**Exercise details**
What is the number of lines in the listing that contain "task"? Give that number only.

**Exercise input**
┌──

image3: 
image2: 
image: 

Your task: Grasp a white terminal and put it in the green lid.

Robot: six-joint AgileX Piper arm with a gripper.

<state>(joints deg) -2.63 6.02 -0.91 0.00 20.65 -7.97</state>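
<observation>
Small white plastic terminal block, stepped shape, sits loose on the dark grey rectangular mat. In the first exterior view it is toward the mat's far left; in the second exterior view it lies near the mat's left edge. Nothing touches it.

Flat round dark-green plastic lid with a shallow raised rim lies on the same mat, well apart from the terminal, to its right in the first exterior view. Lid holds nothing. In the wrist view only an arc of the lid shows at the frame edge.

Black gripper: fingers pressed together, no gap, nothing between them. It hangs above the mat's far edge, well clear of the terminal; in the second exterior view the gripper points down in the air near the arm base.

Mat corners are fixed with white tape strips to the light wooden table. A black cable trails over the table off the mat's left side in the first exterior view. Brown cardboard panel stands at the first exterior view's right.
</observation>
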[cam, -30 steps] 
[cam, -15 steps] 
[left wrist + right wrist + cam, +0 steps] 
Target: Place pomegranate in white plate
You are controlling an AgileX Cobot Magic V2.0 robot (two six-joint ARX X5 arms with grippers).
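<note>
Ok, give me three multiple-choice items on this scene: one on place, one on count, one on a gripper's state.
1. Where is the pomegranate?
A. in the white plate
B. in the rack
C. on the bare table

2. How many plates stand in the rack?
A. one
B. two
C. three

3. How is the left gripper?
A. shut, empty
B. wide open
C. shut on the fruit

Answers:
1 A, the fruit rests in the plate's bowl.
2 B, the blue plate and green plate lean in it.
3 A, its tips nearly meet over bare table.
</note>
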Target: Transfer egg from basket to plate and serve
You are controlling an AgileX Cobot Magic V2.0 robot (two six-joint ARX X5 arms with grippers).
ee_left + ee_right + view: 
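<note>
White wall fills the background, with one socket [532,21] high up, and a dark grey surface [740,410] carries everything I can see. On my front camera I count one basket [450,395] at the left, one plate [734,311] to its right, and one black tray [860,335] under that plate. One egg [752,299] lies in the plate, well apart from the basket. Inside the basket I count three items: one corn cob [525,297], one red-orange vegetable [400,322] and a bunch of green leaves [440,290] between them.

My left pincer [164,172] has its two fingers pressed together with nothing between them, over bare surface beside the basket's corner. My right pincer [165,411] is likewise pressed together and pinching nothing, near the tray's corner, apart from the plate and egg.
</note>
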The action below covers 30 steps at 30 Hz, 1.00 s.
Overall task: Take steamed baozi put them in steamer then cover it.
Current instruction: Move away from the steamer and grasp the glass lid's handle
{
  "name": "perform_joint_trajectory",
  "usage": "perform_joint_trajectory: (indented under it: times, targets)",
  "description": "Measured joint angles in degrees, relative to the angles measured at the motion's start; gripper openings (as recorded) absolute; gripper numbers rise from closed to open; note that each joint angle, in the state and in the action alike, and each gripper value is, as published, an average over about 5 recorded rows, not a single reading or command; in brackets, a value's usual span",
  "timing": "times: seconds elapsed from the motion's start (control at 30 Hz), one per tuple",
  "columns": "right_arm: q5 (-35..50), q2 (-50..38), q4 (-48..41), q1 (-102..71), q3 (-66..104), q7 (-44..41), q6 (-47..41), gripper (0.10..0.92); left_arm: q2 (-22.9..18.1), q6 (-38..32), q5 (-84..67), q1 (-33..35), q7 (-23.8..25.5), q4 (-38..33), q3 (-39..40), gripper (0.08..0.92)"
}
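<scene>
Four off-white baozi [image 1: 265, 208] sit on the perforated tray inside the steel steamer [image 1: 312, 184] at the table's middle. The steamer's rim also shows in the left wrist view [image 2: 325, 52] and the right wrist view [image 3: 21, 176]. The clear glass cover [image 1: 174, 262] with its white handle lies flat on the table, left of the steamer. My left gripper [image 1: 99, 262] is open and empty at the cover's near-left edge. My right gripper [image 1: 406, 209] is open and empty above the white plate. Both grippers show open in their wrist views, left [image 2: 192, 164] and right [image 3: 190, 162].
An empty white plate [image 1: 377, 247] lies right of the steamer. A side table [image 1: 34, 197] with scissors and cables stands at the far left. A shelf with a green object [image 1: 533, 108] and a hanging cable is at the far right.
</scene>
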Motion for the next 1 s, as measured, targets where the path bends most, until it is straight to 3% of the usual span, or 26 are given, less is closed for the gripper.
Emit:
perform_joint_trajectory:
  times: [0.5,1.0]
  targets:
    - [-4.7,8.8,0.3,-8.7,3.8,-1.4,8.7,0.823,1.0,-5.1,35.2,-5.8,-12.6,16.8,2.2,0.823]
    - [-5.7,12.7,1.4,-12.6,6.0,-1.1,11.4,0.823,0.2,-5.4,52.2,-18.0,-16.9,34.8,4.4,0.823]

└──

**Answer box**
2